■ WHAT TO PRODUCE
Make an exact copy of the lines starting at the top of the listing below and ending at the line that contains "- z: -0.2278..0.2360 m", inclusive.
┌─ DATASET SECTION
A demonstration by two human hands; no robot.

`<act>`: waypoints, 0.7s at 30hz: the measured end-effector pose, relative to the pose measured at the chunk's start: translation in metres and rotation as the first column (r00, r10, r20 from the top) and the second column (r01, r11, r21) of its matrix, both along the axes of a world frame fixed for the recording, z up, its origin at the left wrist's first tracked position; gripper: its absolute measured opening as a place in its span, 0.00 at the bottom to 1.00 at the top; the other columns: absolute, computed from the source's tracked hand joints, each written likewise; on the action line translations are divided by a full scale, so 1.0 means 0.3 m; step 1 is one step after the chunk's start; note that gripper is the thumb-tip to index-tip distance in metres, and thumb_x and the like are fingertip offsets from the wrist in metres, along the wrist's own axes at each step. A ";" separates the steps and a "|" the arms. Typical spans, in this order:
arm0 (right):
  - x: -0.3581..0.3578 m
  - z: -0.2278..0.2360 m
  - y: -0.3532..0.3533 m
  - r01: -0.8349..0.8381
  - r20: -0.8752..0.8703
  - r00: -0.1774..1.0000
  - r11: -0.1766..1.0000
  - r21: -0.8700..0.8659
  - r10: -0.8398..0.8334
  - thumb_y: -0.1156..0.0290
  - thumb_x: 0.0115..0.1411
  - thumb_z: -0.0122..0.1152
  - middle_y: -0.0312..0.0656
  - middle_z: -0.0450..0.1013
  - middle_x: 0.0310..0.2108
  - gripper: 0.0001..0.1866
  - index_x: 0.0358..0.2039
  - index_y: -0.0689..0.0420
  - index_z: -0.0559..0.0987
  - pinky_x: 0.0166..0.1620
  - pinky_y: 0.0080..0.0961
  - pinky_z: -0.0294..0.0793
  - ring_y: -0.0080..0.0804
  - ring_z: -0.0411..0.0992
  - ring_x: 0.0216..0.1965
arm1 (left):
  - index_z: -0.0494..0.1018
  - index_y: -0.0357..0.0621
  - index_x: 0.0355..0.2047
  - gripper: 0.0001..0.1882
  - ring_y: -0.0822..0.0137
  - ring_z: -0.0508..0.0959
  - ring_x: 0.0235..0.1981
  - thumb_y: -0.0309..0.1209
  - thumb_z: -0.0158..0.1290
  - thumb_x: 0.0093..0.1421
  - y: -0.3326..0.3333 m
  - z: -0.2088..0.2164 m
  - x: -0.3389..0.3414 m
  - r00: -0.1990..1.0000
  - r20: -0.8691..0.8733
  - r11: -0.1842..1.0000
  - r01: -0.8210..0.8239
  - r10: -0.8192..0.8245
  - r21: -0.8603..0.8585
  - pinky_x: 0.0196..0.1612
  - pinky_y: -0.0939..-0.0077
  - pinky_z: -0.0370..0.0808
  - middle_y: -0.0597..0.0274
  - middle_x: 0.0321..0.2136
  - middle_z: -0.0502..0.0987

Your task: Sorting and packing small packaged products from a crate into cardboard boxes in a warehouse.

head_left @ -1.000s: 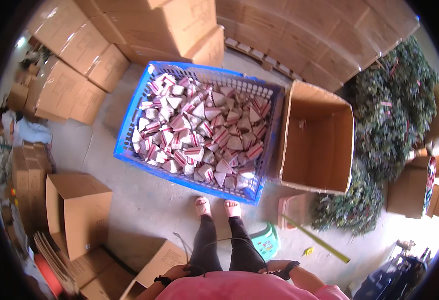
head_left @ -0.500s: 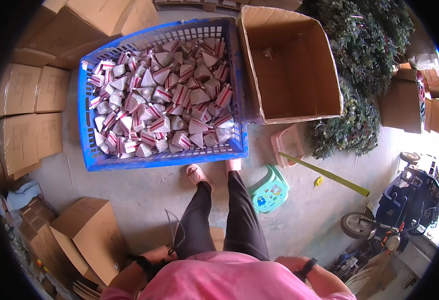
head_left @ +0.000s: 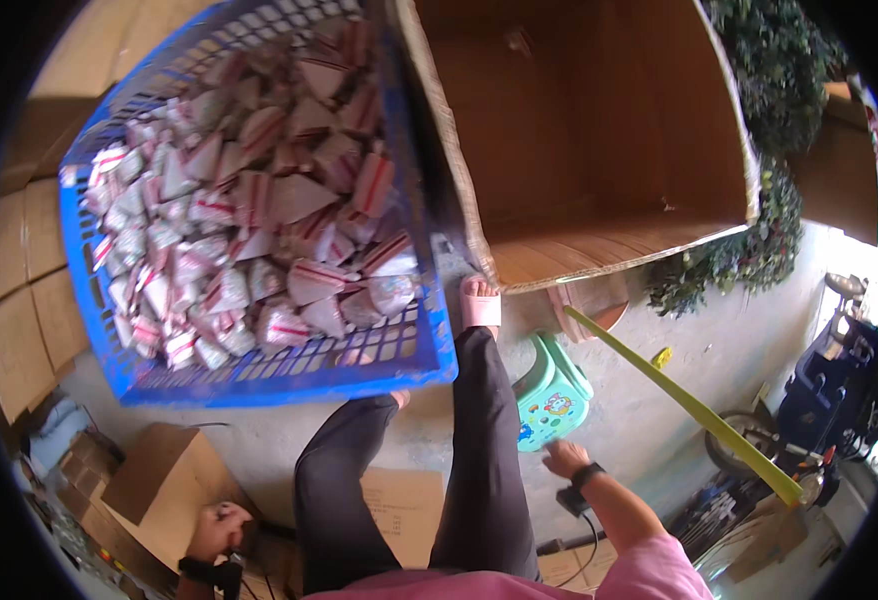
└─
■ OUTPUT
A demonstration by two human hands; no robot.

`<act>`: waypoints, 0.7s at 30hz: the measured end-effector pose, relative to the pose measured at the chunk's start: translation in metres and rotation as the first column (r00, r10, r20 from the top) and the second column (r01, r11, r21) of its matrix, both along the axes of a world frame fixed for the recording, z up, its origin at the left wrist's first tracked position; gripper: its absolute measured opening as a place in its span, 0.00 at the bottom to 1.00 at the top; the other columns: absolute, computed from the source's tracked hand joints, each written likewise; on the action line translations are divided by a full scale, so 1.0 means 0.3 m; step 1 is one step after the chunk's start; note that gripper is the thumb-tip to index-tip distance in metres, and thumb_x and the like are fingertip offsets from the wrist in metres, along the wrist's own axes at each step. A ";" separates the steps and a "|" the arms. Typical spans, in this order:
arm0 (right):
  - x: -0.3581..0.3578 m
  - z: -0.2278..0.2360 m

The required output has been given in full.